The idea of cheating your way into school baffled Fathiya Ahmed, a first-generation college senior majoring in family social science at the University of Minnesota.

“No, Aunt Becky,” she groaned with a laugh, chiding Loughlin’s squeaky-clean character from the sitcom “Fuller House.”

“It is not fair to those who do the best they can, in terms of getting good grades and being a well-rounded applicant,” she said. “Why not try your best and take the traditional route?”

During high school, Ahmed put in long hours, not just on classwork and extracurricular activities, but in the college and career center at Minneapolis Southwest High School, which helps students get into college and line up financial aid.

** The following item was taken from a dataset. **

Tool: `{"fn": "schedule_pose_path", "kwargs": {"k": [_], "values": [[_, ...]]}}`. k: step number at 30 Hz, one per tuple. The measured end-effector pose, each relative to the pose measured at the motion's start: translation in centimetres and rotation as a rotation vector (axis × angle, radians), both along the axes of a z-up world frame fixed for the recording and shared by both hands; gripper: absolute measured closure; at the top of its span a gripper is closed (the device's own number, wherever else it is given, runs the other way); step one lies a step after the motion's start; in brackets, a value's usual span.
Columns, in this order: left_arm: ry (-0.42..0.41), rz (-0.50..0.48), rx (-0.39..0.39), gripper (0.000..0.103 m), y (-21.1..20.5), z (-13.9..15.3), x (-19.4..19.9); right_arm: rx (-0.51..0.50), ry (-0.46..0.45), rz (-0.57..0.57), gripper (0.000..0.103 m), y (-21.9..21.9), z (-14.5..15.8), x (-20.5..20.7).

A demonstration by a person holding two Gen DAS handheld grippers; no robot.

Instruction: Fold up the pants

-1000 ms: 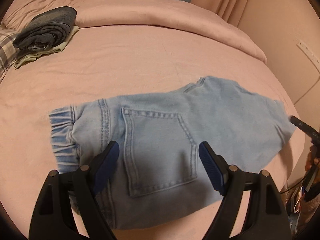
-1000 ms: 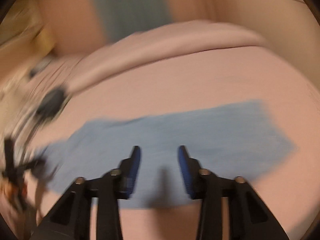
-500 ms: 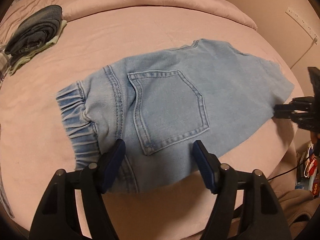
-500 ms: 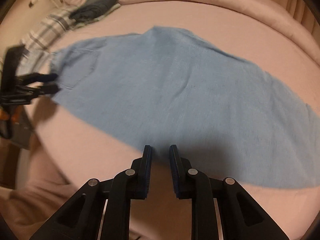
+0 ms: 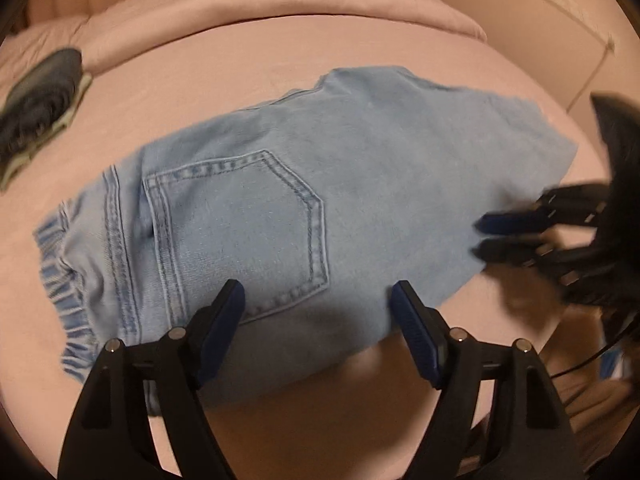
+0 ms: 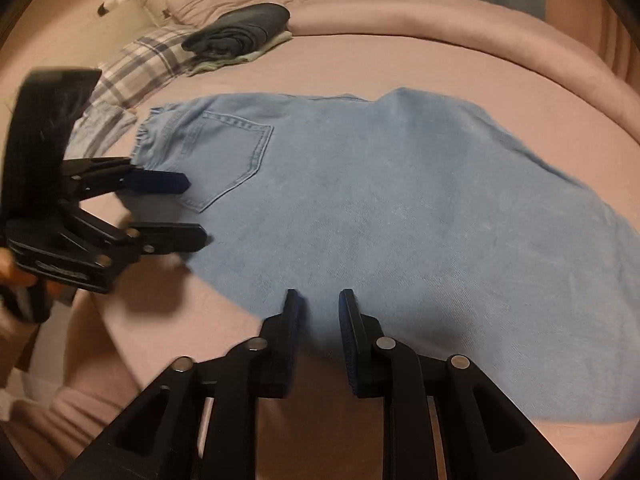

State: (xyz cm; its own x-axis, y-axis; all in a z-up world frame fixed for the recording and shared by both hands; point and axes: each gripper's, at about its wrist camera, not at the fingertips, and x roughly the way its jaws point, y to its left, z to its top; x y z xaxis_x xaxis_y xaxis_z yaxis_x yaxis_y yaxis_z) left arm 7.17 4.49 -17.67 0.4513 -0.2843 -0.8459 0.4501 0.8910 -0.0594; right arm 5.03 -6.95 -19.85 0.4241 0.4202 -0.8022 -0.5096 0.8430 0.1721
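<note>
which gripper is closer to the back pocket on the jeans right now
Left. The left gripper hovers open at the back pocket's lower edge; the right gripper sits farther along the jeans' near edge.

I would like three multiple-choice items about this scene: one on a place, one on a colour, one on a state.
1. Where does the dark folded clothing lie?
A. on the pants
B. on the far side of the bed, apart from the pants
C. between the jaws

2. What colour are the pants?
A. light blue
B. black
C. red

3. How do the jaws of the left gripper stand?
A. shut on the pants
B. open above the pants
C. shut on nothing

Answers: 1 B, bare pink bed lies between; 2 A, pale denim; 3 B, a wide gap shows.
</note>
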Motion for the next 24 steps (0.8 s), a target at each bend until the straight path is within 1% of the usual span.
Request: {"fn": "schedule_pose_path", "kwargs": {"k": [2,4,6,7,8,9,10,12,14,16,18,20,24], "values": [[0.001,-0.006,-0.007,0.023,-0.2,0.5,-0.3,0.071,0.012,-0.011,0.081,-2.0,1.0,-0.4],[0.009,-0.002,-0.036,0.022,-0.1,0.8,-0.2,0.15,-0.008,-0.097,0.076,-5.7,2.3,-0.6],[0.024,0.007,-0.09,0.02,-0.4,1.0,0.0,0.28,-0.026,-0.281,0.065,-11.5,3.1,-0.7],[0.033,0.01,-0.119,0.02,-0.8,1.0,0.4,0.341,-0.027,-0.359,0.063,-14.0,3.1,-0.7],[0.044,0.011,-0.162,0.02,-1.1,1.2,0.6,0.401,-0.022,-0.435,0.063,-16.2,2.8,-0.8],[0.051,0.009,-0.192,0.02,-1.5,1.4,0.8,0.48,-0.012,-0.543,0.063,-19.5,2.3,-1.2],[0.059,0.003,-0.224,0.019,-1.9,1.6,0.8,0.524,-0.004,-0.617,0.063,-21.6,1.7,-1.5],[0.078,-0.016,-0.29,0.019,-3.1,2.1,1.2,0.613,-0.004,-0.796,0.063,-27.1,0.5,-3.5],[0.094,-0.038,-0.334,0.018,-4.3,2.5,1.5,0.709,-0.012,-0.929,0.063,-31.5,-0.9,-6.0],[0.11,-0.05,-0.359,0.017,-5.8,2.8,2.0,0.767,-0.015,-1.019,0.063,-34.7,-2.1,-7.8],[0.129,-0.06,-0.379,0.017,-7.4,3.0,2.6,0.797,-0.011,-1.086,0.063,-36.3,-3.3,-8.8],[0.156,-0.068,-0.411,0.016,-8.6,3.0,2.9,0.808,-0.004,-1.121,0.063,-37.6,-4.0,-9.1],[0.229,-0.05,-0.477,0.014,-10.9,2.7,3.9,0.77,0.005,-1.134,0.063,-37.3,-4.8,-7.5]]}}
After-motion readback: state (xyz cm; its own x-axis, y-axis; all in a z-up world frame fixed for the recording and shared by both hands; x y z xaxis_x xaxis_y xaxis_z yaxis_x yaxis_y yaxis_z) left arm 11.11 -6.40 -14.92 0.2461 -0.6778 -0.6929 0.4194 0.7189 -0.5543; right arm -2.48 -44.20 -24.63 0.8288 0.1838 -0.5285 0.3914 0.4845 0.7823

“That office was like my best friend,” she said. “I was there at least once a week.”

Sofia Caprini always knew she wanted to go to college.

“It just sounded like such an amazing experience — being able to study what you really wanted to,” said Caprini, a first-generation college student from north Minneapolis.

A sophomore at the U, Caprini is studying kinesiology, with plans to become a physician assistant. She still remembers how it felt to get that college acceptance letter.

“It was an ecstatic moment,” she said. If the FBI had looked into Caprini’s path to college, they would have found a lot of supportive teachers and advisers at Patrick Henry High School and Minneapolis and parents who taught her that the easy way to do something isn’t always the best way.

“ ‘Hard work will always help you get the outcome that you’re looking for,’ ” she said they told her.

Mimi Tran immigrated to America when she was 2 years old and grew up in Apple Valley. Now she’s a senior at the U who hopes to work at a university herself someday, encouraging other first-generation students to study science and technology.

“My degree means so much more to me than just a piece of paper,” she said. “For me, it’s so many things. It’s my parents’ belief in me.”

Tran, who worked so hard to get where she is, read the reports of the college admissions scandal with rising fury.

“To a student like me and to all my friends that I know have persevered through so, so much more than I did — it’s just unfair,” Tran said. “These people don’t value education, because they don’t need to.”

She hopes some good comes from all the outrage swirling around Operation Varsity Blues.

The parents who began with a head start and then cheated will be punished. But it would be nice if some of the discussion turned to leveling the college admission process to give everyone a fair start.

“Anger is not a bad thing,” Tran said, “as long as you use the anger to fuel the right fight.”